Yeah, the typical mugos and perhaps some red twig dogwood for winter as well as summer color, etc.

AintNoFun
05-18-2006, 09:23 PM
is that 75 feet of width or depth.. thats a pretty cool fact that i never know.. im def. going to be using that all the time now.. lol thanks



It takes about 75' of planted material to reduce the decibel level by 10 points, but out of sight, out of mind.

Dreams To Designs
05-19-2006, 06:52 AM
ANF, that's 75' deep. But, the out of sight out of mind works almost as well. A staggered screen of evergreens, conifers, broadleaf and deciduous shrubs can make a difference. The berm will reduce the road sound more than the plantings. Solid structures deflect the sound waves, including boulders or fencing.

Dogfish, with the size of your berms, I would suggest many groupings of plants that you enjoy and will make impact. You'll want at least one type of plant to be repeated throughout all the berms to tie everything together, but the rest can be large groupings for impact. Determine where the views are. If there is a patio, what do you look at, a walkway, what is the destination, what's the view from the kitchen window, make it enjoyable all year long, and any other windows that look out into the yard. If you have a window, you have a way to look out, what do you see when you look out that window. Take advantage of the view points.

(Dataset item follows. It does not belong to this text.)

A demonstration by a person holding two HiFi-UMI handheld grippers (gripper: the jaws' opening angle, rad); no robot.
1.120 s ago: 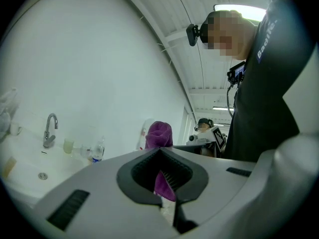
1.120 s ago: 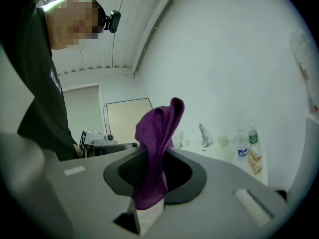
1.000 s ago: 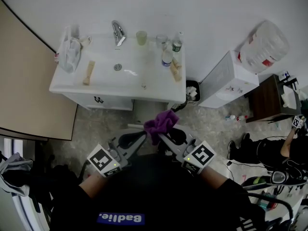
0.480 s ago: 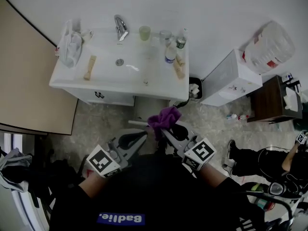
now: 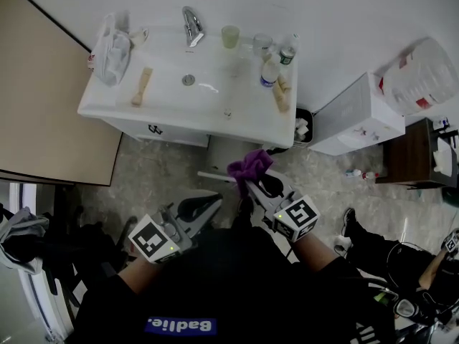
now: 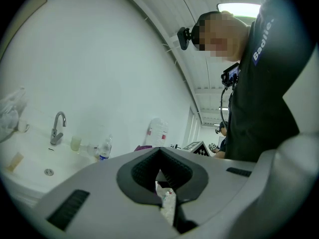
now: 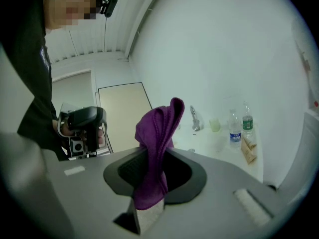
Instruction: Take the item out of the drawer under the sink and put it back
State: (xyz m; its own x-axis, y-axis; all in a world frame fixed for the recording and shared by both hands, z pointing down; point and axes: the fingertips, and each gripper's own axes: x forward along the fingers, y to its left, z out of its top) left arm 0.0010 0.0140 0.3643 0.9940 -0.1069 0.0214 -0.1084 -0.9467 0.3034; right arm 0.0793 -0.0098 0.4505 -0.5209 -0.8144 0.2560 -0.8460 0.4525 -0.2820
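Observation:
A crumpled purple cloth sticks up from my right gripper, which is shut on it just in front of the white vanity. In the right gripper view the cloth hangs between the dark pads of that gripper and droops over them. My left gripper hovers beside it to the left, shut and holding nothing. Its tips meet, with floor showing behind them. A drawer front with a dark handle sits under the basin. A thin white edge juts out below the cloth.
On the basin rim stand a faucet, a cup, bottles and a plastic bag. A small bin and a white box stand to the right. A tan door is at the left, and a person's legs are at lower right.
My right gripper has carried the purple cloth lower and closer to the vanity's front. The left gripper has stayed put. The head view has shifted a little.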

Bobcat, how about a pic of the area you want the berm to go in and some more information on what you'd like it to do for you.

Kirk

kemmer
05-19-2006, 02:03 PM
do you want fast growning and to end up tall? Nellie stevens holly, doug firs- both end up pretty large. or any evergreen will probly do. what colors do you want

Critical Care
05-19-2006, 07:55 PM
A bit of trivia about trying to block off sound, for whatever its worth.

If you can block off 50% of some noise, such as cars on a road, then you've decreased the sound by 3 decibels. Most people can barely hear the difference in 3 dBs. For us to actually hear 1/2 of what the original sound was, the sound would actually have to be reduced by 10 times.